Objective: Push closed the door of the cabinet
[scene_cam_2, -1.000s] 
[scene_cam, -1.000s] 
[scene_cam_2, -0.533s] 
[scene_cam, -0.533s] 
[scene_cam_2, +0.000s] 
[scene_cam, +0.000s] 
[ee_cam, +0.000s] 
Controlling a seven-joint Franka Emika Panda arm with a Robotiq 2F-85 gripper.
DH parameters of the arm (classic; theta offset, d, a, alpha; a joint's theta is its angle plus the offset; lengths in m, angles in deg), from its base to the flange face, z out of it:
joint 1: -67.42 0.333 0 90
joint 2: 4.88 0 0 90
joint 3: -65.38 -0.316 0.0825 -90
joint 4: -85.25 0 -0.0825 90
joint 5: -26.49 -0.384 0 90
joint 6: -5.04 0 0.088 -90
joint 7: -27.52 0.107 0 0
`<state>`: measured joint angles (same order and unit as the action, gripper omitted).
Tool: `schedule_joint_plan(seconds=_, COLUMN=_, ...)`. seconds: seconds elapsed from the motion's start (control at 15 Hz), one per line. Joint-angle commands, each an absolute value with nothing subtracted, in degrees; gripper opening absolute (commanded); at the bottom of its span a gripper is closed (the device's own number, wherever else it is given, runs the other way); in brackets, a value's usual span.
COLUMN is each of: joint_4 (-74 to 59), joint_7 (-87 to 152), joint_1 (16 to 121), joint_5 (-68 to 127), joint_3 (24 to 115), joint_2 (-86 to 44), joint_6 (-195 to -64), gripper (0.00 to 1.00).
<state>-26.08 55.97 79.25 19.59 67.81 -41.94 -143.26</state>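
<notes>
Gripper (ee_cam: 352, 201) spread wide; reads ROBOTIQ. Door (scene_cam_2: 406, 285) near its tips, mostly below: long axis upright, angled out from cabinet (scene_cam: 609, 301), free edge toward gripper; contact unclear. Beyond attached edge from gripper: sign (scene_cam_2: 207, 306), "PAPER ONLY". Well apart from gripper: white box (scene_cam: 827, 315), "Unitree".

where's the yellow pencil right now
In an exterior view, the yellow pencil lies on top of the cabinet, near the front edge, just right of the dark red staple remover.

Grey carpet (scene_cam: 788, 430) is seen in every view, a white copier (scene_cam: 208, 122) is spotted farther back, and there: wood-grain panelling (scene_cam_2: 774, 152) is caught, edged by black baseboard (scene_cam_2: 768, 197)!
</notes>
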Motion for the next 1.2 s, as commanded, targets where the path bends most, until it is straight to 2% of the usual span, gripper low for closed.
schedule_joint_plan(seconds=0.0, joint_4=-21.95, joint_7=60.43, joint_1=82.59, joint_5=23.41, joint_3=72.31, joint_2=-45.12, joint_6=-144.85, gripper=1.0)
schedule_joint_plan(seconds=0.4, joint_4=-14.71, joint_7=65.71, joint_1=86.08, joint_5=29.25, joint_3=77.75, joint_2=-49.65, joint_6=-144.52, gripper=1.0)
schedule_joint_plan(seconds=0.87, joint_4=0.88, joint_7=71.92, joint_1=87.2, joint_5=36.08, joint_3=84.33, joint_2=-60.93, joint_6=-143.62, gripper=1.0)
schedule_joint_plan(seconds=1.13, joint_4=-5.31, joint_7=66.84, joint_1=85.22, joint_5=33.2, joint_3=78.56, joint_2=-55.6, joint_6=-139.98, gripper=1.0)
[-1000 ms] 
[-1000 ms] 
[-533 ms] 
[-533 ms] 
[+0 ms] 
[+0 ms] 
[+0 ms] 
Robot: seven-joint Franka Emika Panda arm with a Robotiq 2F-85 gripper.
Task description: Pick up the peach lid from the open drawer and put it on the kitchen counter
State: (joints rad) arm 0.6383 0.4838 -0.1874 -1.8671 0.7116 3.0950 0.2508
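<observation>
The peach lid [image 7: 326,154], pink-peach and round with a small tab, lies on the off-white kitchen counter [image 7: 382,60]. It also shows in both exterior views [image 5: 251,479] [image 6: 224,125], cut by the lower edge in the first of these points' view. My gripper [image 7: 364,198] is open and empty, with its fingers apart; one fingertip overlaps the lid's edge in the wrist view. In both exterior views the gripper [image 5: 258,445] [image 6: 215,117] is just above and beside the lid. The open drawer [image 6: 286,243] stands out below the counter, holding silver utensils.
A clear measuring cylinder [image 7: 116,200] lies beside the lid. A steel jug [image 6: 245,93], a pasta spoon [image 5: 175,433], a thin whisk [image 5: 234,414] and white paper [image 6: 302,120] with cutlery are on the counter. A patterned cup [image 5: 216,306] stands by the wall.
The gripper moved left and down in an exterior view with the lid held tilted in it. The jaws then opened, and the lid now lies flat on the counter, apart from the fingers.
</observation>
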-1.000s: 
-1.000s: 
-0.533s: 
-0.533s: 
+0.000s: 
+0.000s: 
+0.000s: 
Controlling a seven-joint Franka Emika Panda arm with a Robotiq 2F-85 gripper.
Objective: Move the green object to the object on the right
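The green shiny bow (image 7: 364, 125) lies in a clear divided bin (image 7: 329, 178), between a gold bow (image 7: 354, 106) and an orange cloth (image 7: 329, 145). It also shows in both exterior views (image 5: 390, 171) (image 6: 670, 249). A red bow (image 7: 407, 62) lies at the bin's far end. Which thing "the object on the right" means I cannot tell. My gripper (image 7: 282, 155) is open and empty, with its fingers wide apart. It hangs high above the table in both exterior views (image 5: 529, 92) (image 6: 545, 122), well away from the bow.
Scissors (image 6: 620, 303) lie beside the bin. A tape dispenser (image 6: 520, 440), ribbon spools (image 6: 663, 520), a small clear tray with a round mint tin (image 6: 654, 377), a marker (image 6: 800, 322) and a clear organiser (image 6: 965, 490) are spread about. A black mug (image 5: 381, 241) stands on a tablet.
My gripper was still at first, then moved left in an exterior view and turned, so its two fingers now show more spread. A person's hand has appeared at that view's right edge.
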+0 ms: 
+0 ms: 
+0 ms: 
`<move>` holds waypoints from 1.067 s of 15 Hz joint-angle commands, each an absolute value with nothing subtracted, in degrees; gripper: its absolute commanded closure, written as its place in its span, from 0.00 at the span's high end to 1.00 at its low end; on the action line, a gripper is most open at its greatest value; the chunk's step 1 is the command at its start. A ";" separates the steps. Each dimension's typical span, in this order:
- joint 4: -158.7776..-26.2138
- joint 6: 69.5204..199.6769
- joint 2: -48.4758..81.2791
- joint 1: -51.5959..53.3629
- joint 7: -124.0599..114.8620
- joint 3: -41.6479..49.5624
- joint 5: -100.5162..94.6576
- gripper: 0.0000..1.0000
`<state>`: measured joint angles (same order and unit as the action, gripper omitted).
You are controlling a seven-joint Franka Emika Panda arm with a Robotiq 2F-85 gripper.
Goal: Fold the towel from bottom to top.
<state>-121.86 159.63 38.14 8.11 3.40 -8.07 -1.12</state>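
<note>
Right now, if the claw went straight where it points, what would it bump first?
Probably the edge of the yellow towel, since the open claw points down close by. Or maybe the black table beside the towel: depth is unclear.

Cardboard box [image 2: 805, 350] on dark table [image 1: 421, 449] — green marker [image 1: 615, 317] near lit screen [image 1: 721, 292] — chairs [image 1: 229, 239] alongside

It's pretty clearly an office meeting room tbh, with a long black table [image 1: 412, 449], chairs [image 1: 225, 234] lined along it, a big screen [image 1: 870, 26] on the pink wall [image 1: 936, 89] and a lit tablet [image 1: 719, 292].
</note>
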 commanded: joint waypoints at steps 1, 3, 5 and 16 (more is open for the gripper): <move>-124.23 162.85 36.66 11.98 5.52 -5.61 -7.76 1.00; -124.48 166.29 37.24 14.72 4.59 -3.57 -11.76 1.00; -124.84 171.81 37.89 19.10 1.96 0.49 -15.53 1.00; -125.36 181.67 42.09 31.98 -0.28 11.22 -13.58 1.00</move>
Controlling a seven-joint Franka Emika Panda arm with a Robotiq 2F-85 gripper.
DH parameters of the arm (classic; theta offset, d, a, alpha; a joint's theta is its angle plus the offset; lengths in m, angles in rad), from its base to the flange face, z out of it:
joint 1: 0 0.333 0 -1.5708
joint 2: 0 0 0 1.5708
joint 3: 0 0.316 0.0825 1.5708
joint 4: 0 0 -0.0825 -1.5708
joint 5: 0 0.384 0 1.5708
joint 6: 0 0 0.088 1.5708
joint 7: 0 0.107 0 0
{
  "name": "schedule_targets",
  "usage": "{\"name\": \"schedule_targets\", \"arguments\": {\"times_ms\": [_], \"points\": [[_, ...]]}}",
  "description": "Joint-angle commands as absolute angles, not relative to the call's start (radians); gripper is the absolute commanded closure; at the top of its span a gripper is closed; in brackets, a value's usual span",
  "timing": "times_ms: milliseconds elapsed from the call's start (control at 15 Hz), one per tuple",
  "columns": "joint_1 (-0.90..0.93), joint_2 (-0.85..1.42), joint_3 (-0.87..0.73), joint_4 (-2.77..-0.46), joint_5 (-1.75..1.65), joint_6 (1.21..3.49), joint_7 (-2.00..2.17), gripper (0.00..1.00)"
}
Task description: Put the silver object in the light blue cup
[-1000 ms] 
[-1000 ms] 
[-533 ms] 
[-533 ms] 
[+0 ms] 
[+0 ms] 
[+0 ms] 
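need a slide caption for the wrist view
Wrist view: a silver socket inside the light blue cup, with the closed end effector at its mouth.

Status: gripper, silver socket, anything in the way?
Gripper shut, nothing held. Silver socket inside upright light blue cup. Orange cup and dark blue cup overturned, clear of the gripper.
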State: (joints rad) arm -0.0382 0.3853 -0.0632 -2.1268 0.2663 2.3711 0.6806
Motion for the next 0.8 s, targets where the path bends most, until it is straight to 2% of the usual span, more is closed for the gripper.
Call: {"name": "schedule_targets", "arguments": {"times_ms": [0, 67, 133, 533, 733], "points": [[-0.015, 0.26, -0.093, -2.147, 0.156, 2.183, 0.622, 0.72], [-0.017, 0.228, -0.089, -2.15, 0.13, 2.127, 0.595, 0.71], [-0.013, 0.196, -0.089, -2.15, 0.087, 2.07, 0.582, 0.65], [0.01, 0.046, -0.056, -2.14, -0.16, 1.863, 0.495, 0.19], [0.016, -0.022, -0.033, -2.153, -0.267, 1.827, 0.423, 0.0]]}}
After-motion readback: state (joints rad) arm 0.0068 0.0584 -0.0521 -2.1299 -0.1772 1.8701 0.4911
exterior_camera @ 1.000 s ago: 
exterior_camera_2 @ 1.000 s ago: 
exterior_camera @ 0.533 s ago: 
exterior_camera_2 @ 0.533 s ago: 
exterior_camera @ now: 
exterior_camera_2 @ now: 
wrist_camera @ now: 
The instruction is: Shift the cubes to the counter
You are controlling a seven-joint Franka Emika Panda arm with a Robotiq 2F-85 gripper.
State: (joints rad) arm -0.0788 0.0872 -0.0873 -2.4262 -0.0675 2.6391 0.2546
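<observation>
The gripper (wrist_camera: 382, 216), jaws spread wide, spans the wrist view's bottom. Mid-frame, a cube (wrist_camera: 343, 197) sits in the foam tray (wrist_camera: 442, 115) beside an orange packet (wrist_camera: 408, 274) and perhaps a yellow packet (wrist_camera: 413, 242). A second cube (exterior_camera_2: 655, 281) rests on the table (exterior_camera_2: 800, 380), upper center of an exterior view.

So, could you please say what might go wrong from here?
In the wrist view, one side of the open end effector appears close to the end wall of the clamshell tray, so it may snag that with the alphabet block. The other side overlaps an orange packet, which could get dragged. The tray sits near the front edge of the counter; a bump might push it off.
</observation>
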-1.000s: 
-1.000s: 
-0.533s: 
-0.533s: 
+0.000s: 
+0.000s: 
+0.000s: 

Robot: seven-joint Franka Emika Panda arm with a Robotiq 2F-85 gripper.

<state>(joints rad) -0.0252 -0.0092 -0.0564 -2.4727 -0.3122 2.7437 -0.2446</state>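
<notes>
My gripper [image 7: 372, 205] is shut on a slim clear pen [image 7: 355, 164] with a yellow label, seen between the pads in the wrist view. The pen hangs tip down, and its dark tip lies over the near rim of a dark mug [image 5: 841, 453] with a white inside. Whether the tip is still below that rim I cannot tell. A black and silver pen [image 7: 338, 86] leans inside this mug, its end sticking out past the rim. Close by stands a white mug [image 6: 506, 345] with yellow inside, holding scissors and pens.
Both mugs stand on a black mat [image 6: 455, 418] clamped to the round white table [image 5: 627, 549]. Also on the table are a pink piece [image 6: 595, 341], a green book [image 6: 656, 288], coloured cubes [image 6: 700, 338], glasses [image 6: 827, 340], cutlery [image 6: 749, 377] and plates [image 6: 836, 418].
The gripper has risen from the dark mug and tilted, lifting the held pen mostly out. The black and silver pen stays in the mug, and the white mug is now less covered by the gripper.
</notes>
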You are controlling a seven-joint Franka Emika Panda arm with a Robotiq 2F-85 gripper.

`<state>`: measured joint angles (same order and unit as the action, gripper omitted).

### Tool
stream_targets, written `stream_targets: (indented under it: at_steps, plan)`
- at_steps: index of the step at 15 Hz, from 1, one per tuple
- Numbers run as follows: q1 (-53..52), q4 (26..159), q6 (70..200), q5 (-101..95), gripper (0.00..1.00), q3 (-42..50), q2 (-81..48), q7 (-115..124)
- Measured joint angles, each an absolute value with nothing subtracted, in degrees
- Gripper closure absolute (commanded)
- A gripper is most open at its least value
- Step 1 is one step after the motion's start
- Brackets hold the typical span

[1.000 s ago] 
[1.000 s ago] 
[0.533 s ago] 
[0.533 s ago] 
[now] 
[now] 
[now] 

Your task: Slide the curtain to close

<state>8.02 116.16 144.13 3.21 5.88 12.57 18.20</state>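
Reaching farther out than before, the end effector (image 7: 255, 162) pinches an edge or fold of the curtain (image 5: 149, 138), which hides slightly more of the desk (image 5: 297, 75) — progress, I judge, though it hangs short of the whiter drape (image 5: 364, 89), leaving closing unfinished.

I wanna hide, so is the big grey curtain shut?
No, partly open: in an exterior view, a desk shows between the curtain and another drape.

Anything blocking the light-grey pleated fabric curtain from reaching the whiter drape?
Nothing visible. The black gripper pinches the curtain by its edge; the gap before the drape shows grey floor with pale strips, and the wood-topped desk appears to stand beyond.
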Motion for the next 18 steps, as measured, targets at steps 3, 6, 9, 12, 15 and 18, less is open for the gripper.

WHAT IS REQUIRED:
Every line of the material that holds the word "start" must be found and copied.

TASK ANSWER:
Tool: `schedule_joint_plan(seconds=_, COLUMN=_, ...)`. seconds: seconds elapsed from the motion's start (control at 15 Hz), one per line. Joint-angle commands, each an absolute value with nothing subtracted, in degrees; gripper opening absolute (commanded); at the bottom of its span a gripper is closed (the device's own number, wherever else it is given, runs the other way); in brackets, a value's usual span.
`<move>` holds waypoints from 1.067 s of 15 Hz joint-angle commands, each an absolute value with nothing subtracted, in degrees; gripper: its absolute commanded closure, written as its place in its span, from 0.00 at the span's high end to 1.00 at its low end; on the action line, a gripper is most open at its greatest value; the chunk's step 1 is the command at its start. A ";" separates the steps. Each dimension's typical span, in this order:
  "description": "Joint-angle commands as absolute angles, not relative to the call's start (radians); gripper is the absolute commanded closure; at the top of its span a gripper is closed; in brackets, a value's usual span",
  "timing": "times_ms: milliseconds elapsed from the call's start (control at 15 Hz), one per tuple",
- Step 1 is one step after the motion's start

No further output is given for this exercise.